Re: [RFC PATCH-for-5.1 v2] hw/ide: Cancel pending DMA requests before se

From: John Snow
Subject: Re: [RFC PATCH-for-5.1 v2] hw/ide: Cancel pending DMA requests before setting as inactive
Date: Wed, 22 Jul 2020 00:19:25 -0400
On 7/17/20 3:53 AM, Philippe Mathieu-Daudé wrote:
libFuzzer found a case where requests are queued for later in the
AIO context, but a command set the bus inactive, then when finally
the requests are processed by the DMA it aborts because it is

  include/hw/ide/pci.h:59: IDEState *bmdma_active_if(BMDMAState *): Assertion 
`bmdma->bus->retry_unit != (uint8_t)-1' failed.

Reproducer available on the BugLink.

Fix by draining the pending DMA requests before inactivating the bus.

BugLink: https://bugs.launchpad.net/qemu/+bug/1887303
Signed-off-by: Philippe Mathieu-Daudé <f4bug@amsat.org>
RFC because I don't have much clue about block drive and IDE,
so block-team please be very careful while reviewing this bug.
  hw/ide/core.c | 2 +-
  1 file changed, 1 insertion(+), 1 deletion(-)

diff --git a/hw/ide/core.c b/hw/ide/core.c
index d997a78e47..f7affafb0c 100644
--- a/hw/ide/core.c
+++ b/hw/ide/core.c
@@ -804,7 +804,7 @@ void dma_buf_commit(IDEState *s, uint32_t tx_bytes)
void ide_set_inactive(IDEState *s, bool more)

Generally, ide_set_inactive is meant to be used as the normative function to transition to the idle state; not something that performs a cancellation.

(It should probably assert that there are no pending BHs.)

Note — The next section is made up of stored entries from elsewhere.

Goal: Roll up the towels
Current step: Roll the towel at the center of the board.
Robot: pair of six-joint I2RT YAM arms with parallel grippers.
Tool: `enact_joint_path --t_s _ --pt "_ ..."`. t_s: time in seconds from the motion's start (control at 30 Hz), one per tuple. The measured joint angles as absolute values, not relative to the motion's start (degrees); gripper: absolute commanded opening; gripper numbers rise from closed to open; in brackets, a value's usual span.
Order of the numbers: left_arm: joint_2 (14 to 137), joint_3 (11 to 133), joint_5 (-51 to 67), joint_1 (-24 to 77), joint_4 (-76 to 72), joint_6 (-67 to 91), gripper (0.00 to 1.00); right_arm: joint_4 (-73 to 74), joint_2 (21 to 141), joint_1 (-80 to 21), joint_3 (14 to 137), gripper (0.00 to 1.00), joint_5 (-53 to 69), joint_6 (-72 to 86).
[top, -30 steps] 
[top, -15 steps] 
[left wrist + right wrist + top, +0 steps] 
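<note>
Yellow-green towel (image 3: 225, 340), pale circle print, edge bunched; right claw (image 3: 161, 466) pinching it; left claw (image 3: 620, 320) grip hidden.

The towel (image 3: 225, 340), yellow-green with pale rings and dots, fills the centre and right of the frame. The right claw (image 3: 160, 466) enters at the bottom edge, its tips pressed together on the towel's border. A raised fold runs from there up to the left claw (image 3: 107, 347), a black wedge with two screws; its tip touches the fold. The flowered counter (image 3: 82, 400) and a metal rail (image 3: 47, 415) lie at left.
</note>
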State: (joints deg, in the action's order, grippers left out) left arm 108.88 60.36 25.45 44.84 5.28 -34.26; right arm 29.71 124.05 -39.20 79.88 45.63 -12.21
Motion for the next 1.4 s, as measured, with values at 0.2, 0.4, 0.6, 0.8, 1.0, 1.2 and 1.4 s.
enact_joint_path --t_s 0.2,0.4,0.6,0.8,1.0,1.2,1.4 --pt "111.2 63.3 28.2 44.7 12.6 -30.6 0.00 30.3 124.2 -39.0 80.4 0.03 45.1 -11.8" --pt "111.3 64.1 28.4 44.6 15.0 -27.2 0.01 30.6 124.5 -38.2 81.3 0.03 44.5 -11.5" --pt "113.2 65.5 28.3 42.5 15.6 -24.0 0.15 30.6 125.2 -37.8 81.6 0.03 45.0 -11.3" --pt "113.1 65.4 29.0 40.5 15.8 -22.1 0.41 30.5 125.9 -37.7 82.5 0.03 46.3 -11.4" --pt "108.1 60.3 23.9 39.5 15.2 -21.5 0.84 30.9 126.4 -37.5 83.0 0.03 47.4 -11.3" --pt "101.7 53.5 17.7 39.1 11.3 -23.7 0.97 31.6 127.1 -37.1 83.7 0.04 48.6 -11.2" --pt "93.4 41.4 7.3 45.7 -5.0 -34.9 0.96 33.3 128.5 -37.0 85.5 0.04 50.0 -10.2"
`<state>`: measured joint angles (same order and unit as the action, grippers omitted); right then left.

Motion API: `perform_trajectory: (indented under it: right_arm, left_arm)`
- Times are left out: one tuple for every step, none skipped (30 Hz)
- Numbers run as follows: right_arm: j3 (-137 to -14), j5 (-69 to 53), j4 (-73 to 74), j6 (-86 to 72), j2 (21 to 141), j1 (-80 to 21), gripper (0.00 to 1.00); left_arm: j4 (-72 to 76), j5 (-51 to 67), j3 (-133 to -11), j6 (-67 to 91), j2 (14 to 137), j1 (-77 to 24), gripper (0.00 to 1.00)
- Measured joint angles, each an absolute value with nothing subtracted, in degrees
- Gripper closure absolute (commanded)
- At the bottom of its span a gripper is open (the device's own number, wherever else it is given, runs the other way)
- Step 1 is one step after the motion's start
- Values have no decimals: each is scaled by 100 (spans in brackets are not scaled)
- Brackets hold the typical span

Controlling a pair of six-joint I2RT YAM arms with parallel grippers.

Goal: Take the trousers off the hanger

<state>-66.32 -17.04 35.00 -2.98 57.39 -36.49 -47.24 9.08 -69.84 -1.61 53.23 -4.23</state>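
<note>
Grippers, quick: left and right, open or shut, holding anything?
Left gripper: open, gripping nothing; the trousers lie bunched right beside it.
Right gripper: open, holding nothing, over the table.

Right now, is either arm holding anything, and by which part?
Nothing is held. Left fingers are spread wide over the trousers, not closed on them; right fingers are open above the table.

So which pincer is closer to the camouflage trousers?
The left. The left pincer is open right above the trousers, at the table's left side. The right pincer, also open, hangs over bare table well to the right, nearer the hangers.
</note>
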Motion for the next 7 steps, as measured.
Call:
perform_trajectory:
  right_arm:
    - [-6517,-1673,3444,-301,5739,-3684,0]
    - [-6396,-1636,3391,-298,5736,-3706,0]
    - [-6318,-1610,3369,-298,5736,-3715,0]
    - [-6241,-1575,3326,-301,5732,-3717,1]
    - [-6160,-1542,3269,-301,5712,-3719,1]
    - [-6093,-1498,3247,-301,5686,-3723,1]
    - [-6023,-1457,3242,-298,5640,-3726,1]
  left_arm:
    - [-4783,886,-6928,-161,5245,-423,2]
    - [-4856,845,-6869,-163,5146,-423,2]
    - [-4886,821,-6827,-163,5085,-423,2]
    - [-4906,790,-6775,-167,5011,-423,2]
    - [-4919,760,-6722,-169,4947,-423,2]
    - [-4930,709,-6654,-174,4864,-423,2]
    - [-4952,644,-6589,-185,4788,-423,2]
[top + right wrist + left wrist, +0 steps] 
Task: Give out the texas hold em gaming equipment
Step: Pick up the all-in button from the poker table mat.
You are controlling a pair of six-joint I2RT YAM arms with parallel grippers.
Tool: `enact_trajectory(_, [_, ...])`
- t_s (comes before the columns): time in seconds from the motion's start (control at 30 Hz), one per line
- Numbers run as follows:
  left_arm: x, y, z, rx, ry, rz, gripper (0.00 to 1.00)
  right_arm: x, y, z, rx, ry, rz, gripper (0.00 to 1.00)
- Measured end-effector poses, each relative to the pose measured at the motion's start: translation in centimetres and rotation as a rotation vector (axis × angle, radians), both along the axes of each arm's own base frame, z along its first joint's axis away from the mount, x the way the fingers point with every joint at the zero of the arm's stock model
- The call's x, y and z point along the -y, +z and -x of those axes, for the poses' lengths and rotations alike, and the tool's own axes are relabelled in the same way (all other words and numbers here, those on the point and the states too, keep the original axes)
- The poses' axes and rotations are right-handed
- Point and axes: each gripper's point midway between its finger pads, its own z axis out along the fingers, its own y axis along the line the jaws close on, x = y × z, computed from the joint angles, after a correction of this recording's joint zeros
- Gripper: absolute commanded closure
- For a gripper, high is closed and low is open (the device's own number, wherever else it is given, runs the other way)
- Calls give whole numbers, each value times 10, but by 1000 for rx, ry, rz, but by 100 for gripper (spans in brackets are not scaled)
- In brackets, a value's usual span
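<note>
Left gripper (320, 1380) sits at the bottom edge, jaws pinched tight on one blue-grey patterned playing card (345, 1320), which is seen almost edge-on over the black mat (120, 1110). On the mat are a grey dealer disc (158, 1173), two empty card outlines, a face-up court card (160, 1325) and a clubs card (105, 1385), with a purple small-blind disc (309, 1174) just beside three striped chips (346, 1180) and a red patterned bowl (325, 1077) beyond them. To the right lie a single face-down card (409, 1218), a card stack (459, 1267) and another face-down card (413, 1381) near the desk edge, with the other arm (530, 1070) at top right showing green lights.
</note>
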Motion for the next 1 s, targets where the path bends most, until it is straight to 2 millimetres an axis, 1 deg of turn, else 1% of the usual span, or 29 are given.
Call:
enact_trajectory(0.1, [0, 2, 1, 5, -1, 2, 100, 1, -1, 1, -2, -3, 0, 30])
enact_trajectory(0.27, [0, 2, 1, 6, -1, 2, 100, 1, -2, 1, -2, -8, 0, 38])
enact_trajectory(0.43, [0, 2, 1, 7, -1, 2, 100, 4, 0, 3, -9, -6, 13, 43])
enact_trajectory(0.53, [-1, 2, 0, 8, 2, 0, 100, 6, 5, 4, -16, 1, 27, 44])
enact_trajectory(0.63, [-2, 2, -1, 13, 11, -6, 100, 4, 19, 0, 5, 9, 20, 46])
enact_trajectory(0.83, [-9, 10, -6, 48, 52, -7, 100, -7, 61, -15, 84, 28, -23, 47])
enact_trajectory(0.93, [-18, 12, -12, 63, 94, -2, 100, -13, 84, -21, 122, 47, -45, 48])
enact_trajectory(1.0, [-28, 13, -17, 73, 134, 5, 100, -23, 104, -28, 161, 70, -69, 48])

...Let's run through the reproducer!
In my annotation here,

0x1F0 - Primary Bus I/O
0x3F6 - Primary Bus Control
  [0] Primary Bus, dev0
  [1] Primary Bus, dev1
0x170 - Secondary Bus I/O
0x376 - Secondary Bus Control
  [2] Secondary Bus, dev0
  [3] Secondary Bus, dev1

> outw 0x176 0x3538

  [2].select = 0x38 [0011 1000]
                        ^ select secondary device
  [3].command = 0x35
                  ^ WRITE DMA EXT

outw 0x376 0x6007

  [3].control = 0x07 [0000 0111]
                            ^- +SRST
  # 0x06 goes into the void?

outw 0x376 0x6b6b

  [3].control = 0x6b; [0110 1011]
                             ^- -SRST
  # Oops, this does a Software Reset without cancelling the DMA again.
  # second write goes into the void?

outw 0x176 0x985c

  [3].select = 0x5c; [0101 1100]
  [3].command = 0x98; CHECK POWER MODE
             (Note: Deprecated in ATA4!)
  # Oops, this command shouldn't start when another one is in-process.
  # It also has the bad effect of setting the nsector register to 0xff!

outl 0xcf8 0x80000903
outl 0xcfc 0x2f2931
outl 0xcf8 0x80000920
outb 0xcfc 0x6b
                ^- PCI stuff. I'm not as fast at reading hex here.
                   My brain has adapted to ATA only.

outb 0x68 0x7
  # Not entirely sure where this goes, but it seems to kick the DMA BH.
  # ... The pending DMA BH that belongs to WRITE_DMA_EXT.

outw 0x176 0x2530

    [3].select = 0x30 [0011 0000]
                          ^ select drive1
    [3].command = 0x25 (READ DMA EXT)

... At this point, it explodes because there's a pending DMA already, and the sector registers are all wrong.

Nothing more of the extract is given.